━━━ Working data ━━━
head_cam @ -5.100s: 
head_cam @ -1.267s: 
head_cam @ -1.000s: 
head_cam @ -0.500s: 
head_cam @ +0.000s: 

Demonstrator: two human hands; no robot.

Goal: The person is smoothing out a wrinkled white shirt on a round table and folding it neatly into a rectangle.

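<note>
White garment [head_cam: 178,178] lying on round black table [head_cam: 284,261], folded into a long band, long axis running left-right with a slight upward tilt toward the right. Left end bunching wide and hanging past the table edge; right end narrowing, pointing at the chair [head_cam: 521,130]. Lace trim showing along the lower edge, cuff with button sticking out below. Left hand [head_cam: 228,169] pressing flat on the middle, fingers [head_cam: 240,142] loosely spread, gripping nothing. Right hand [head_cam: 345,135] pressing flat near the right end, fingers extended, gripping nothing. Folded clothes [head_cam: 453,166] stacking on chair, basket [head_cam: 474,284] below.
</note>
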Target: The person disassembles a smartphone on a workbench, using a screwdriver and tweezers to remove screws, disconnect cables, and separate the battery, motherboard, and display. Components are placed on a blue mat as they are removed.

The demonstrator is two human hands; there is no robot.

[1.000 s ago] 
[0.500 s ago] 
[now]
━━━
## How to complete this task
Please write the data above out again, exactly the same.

## Solution for this task
head_cam @ -5.100s: 
head_cam @ -1.267s: 
head_cam @ -1.000s: 
head_cam @ -0.500s: 
head_cam @ +0.000s: 

Demonstrator: two human hands; no robot.

Goal: The person is smoothing out a wrinkled white shirt on a round table and folding it neatly into a rectangle.

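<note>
White garment [head_cam: 178,178] lying on round black table [head_cam: 284,261], folded into a long band, long axis running left-right with a slight upward tilt toward the right. Left end bunching wide and hanging past the table edge; right end narrowing, pointing at the chair [head_cam: 521,130]. Lace trim showing along the lower edge, cuff with button sticking out below. Left hand [head_cam: 228,169] pressing flat on the middle, fingers [head_cam: 240,142] loosely spread, gripping nothing. Right hand [head_cam: 345,135] pressing flat near the right end, fingers extended, gripping nothing. Folded clothes [head_cam: 453,166] stacking on chair, basket [head_cam: 474,284] below.
</note>
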Target: The person disassembles a smartphone on a workbench, using a screwdriver and tweezers to remove screws, disconnect cables, and separate the battery, motherboard, and display. Components are placed on a blue mat as they are removed.

The demonstrator is two human hands; there is no robot.

[1.000 s ago] 
[0.500 s ago] 
[now]

There is no additional output for this exercise.